Due, splendide e diversissime, sono le piante del terzo decennio del XVII secolo: quella, minuscola, a stampa, del Bertelli, tratta da una celebre raccolta di carte di città italiane e il “pezzo unico” gigantesco del Rondinini, attentissimo nella descrizione della realtà territoriale, all’interno e all’esterno delle mura e perciò fonte preziosa per la conoscenza della Faenza di quel periodo. Specchio la prima di una visione divulgativa, cosmopolita e molto sintetica della cartografia, la seconda dell’immagine analitica che il patriziato cittadino ha del proprio ambito di governo. Entrambe sono accomunate da quella che è una caratteristica di molte mappe del periodo, cioè dall’essere specularmente invertite rispetto alle attuali: il sud nella parte alta della carta e l’est nella parte sinistra; una convenzione che rifletteva la tendenza a rappresentare il territorio a partire dal sorgere del sole o, più idealmente, dal Paradiso.

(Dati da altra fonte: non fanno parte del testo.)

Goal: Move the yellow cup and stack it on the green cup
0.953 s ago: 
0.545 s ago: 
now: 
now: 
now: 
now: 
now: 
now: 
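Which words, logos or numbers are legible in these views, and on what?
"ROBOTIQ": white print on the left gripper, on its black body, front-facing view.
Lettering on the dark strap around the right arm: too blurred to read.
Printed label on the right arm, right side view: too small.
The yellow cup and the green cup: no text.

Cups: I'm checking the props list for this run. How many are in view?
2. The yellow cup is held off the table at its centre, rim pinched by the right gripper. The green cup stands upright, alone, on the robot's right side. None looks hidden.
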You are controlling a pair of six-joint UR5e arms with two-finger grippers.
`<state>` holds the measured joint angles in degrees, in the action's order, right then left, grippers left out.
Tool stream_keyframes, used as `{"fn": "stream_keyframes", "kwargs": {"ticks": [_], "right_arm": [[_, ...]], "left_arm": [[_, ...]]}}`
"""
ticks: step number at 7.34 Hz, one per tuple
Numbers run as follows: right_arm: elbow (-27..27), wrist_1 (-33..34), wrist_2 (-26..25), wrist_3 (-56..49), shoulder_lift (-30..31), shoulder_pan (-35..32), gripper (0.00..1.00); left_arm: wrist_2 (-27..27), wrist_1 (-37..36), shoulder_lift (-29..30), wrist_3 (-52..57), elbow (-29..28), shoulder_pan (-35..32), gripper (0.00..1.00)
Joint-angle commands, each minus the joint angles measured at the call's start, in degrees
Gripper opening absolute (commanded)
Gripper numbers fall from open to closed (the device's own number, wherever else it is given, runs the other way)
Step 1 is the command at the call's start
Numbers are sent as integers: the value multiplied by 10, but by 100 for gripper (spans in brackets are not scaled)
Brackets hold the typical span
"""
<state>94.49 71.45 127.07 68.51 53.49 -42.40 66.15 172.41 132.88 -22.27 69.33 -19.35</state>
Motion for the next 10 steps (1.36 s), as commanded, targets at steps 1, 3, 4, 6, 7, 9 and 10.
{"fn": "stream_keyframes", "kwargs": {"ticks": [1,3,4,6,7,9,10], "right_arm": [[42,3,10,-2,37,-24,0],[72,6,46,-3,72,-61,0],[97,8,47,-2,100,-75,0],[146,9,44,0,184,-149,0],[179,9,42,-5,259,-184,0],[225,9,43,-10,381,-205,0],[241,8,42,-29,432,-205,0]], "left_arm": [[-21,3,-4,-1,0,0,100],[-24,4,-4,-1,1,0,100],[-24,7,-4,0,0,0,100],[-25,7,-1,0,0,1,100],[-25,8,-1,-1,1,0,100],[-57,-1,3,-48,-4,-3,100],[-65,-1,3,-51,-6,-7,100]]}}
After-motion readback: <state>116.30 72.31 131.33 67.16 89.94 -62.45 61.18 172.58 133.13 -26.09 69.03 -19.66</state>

La disposizione moderna dei punti cardinali si afferma a partire dalla seconda metà del secolo e di ciò abbiamo puntuale riscontro nelle due mappe di fine Seicento e inizio Settecento che riguardano Faenza. Quella “autoctona” di Carlo Cesare Scaletti, con tanto di stemmi delle principali famiglie, e quella addirittura internazionale di Blaue/Mortier, parte di una raccolta stampata a L’Aja, in Olanda.

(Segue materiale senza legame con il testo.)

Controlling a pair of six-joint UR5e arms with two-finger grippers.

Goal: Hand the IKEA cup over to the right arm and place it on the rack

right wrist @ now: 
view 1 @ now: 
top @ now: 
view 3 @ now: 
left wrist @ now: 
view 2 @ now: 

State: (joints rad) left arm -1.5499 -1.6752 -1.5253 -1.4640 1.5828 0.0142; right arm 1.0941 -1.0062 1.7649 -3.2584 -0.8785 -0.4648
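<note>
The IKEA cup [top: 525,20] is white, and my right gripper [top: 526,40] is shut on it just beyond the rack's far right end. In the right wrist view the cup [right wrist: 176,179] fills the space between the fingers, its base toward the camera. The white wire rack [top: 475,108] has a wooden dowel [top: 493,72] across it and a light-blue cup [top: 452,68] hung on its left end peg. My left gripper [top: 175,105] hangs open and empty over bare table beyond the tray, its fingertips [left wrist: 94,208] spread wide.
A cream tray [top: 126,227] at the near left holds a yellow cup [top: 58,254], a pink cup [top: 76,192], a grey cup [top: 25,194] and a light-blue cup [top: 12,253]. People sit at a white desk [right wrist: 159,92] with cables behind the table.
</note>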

Per concludere questa breve introduzione alle più antiche descrizioni cartografiche di Faenza va assolutamente ricordato quel notevole quadro di sintesi rappresentato dalla Colonia Esperide (1762) che è insieme descrizione del territorio e autocelebrazione del proprio ceto dirigente. La piccola mappa in essa contenuta vede, forse per la prima volta in un documento ufficiale, la colorazione dei vari rioni del centro.